Segment Start: RECORD EXCERPTS

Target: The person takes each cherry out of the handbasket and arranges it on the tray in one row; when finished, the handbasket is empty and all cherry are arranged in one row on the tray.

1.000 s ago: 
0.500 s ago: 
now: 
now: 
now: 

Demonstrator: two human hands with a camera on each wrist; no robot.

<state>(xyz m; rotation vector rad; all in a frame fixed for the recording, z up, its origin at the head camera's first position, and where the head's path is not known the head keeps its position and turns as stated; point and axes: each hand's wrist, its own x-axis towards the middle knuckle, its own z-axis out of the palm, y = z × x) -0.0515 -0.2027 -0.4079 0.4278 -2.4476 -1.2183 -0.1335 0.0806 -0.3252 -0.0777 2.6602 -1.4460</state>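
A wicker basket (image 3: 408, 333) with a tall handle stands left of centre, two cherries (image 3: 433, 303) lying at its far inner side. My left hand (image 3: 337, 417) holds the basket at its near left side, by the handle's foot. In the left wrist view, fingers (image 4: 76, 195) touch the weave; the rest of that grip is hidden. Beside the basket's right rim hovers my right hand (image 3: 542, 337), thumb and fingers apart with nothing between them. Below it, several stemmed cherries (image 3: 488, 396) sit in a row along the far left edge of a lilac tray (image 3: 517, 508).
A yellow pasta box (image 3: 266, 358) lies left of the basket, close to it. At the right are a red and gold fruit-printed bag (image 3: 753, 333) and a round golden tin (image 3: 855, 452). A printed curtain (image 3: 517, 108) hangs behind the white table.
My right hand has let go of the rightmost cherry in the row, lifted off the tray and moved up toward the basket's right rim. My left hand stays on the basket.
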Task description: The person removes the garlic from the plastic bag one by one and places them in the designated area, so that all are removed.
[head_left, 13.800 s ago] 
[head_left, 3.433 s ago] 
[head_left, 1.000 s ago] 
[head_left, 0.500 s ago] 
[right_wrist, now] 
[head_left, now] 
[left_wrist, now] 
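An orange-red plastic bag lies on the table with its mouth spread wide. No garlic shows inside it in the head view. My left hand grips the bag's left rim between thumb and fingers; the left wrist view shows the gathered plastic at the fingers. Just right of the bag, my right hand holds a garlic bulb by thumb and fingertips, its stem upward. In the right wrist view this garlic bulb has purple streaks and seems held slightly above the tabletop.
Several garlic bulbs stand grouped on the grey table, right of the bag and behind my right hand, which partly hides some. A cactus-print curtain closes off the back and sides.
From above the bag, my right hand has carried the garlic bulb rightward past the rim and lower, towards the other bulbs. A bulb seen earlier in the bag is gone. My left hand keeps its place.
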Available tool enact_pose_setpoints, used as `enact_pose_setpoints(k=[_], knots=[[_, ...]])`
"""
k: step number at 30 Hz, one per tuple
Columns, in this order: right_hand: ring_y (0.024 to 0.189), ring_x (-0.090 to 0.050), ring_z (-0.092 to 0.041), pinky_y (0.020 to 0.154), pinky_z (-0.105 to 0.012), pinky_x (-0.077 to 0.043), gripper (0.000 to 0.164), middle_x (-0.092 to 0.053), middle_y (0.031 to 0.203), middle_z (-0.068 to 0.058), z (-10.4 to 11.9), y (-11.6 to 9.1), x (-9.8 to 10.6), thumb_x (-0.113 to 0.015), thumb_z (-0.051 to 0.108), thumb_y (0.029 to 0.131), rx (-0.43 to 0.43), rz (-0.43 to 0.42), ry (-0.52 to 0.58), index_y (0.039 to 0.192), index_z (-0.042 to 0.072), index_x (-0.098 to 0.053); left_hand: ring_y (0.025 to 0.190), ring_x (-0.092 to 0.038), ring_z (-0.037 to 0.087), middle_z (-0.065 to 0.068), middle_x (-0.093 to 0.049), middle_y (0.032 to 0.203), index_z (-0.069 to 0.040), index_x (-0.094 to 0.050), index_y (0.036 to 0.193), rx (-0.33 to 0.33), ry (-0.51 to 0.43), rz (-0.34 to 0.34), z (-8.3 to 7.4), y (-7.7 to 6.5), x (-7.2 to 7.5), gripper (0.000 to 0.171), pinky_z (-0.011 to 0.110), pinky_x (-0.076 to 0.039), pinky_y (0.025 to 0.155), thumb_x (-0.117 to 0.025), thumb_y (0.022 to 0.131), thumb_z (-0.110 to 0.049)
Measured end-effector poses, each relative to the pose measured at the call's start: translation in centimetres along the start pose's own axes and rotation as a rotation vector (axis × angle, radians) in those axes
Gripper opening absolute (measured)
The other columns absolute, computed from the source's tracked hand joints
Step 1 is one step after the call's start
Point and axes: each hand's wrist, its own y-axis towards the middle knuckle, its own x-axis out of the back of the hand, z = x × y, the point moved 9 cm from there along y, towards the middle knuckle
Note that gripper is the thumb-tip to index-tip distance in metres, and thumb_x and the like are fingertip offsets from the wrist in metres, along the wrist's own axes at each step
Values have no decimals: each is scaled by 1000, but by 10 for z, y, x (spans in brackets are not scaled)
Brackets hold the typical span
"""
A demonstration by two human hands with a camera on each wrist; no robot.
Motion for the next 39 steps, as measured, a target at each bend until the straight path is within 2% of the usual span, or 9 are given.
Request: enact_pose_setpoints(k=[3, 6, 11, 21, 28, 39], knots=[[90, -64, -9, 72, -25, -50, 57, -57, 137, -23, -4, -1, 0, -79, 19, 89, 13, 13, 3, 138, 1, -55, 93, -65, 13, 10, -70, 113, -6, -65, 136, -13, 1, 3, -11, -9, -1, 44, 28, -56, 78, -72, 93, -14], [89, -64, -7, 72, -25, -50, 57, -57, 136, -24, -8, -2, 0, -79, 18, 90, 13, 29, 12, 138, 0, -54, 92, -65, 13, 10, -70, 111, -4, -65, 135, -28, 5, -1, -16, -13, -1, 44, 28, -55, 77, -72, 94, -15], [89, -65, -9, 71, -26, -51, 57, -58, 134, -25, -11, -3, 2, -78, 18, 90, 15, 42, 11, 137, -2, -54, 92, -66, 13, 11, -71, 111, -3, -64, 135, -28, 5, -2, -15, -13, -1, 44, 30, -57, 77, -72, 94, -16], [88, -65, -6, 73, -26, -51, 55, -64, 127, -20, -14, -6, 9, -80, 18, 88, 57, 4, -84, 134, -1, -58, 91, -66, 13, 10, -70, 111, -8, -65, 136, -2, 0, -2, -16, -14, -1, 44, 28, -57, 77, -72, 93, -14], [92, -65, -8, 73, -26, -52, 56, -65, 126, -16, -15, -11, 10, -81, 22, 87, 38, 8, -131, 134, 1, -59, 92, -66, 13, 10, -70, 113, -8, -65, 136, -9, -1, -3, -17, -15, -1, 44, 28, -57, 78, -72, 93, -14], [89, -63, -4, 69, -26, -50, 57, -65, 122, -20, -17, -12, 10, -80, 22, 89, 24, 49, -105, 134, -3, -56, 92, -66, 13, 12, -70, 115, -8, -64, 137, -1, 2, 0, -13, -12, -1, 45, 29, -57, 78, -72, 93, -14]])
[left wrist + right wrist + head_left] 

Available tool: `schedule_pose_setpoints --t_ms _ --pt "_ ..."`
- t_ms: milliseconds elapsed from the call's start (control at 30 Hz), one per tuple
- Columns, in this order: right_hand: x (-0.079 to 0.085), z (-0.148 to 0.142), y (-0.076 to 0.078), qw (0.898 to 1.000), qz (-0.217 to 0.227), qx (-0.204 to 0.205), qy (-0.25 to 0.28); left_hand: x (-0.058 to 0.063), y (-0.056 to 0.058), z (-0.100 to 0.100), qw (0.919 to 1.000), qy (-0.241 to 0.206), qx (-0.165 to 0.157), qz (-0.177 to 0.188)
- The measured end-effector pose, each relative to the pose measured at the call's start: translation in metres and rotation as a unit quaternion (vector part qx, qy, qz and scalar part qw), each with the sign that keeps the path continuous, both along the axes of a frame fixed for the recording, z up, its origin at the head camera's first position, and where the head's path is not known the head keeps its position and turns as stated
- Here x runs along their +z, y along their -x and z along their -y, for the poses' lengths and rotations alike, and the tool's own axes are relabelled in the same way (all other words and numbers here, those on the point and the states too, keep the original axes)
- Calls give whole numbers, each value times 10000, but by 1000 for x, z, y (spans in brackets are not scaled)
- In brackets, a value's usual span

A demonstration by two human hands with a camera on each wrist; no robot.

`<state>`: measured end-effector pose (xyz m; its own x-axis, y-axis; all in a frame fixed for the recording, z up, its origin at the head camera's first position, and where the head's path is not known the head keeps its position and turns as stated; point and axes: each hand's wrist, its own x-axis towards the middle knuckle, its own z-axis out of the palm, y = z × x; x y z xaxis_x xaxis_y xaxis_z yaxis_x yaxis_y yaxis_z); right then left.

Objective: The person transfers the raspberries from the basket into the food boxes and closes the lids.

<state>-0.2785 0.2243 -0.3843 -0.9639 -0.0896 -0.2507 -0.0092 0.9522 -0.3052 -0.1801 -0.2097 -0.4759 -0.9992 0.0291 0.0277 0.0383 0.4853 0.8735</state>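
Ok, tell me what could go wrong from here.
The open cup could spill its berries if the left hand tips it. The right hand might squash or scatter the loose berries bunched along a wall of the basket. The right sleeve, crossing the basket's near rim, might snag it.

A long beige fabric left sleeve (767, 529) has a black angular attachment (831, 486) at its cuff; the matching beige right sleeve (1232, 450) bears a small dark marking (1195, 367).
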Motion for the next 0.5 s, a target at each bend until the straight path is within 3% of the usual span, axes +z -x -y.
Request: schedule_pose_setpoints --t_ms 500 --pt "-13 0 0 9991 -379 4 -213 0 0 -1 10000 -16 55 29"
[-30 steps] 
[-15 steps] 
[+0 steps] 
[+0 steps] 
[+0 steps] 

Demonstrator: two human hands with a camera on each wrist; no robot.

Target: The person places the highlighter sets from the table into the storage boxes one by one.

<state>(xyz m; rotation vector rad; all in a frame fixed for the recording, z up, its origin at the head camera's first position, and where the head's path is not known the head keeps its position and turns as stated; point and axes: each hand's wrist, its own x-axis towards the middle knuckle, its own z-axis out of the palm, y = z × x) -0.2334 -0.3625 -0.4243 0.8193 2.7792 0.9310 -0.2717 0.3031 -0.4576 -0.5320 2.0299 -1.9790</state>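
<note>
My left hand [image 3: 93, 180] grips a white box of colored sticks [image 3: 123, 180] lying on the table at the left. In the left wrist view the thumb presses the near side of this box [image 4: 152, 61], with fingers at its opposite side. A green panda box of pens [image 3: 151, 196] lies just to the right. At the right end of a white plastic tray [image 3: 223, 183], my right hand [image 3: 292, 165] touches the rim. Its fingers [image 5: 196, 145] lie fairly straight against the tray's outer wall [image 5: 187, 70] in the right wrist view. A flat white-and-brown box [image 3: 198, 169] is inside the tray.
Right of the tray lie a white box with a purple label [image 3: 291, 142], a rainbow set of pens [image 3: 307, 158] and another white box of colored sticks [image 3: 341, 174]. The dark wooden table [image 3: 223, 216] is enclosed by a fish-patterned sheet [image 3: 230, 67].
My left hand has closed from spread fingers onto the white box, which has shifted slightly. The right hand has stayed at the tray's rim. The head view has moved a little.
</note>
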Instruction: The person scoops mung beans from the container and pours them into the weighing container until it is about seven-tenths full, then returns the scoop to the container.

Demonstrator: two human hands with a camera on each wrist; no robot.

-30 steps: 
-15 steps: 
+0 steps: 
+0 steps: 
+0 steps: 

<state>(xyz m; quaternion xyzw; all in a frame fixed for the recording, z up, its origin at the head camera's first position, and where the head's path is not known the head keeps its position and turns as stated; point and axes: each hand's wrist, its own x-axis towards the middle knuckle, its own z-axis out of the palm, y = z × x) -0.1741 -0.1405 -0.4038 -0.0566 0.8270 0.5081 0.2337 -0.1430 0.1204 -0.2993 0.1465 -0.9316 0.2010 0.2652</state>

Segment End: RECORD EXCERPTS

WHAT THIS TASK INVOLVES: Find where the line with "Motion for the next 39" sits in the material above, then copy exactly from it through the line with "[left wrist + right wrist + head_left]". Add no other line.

ANSWER BOX:
Motion for the next 39 steps, as measured, a target at each bend until the straight path is within 2% of the usual span, or 9 are given.
Request: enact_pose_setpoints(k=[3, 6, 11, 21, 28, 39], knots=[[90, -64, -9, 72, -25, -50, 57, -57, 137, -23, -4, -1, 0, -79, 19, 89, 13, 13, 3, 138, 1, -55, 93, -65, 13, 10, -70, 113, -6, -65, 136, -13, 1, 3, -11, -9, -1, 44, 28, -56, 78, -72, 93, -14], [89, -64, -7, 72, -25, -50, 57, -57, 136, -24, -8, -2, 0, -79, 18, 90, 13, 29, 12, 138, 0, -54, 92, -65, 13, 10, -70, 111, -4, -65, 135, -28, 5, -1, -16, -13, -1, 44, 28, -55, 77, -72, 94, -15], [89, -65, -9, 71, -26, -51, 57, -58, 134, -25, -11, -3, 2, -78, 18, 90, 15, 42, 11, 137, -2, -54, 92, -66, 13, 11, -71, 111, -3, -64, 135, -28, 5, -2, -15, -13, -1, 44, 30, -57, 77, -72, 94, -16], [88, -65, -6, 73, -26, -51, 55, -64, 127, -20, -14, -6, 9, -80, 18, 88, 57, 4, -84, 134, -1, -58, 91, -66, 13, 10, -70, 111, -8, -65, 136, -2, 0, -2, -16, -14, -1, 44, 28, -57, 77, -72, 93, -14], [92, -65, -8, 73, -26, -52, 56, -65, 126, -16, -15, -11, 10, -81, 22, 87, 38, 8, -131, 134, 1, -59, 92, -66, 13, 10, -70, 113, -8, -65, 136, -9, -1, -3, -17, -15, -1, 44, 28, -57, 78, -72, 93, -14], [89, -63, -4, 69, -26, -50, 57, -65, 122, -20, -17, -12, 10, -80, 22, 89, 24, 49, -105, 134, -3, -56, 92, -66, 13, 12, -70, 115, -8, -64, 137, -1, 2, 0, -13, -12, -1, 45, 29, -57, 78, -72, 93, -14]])
[left wrist + right wrist + head_left] 

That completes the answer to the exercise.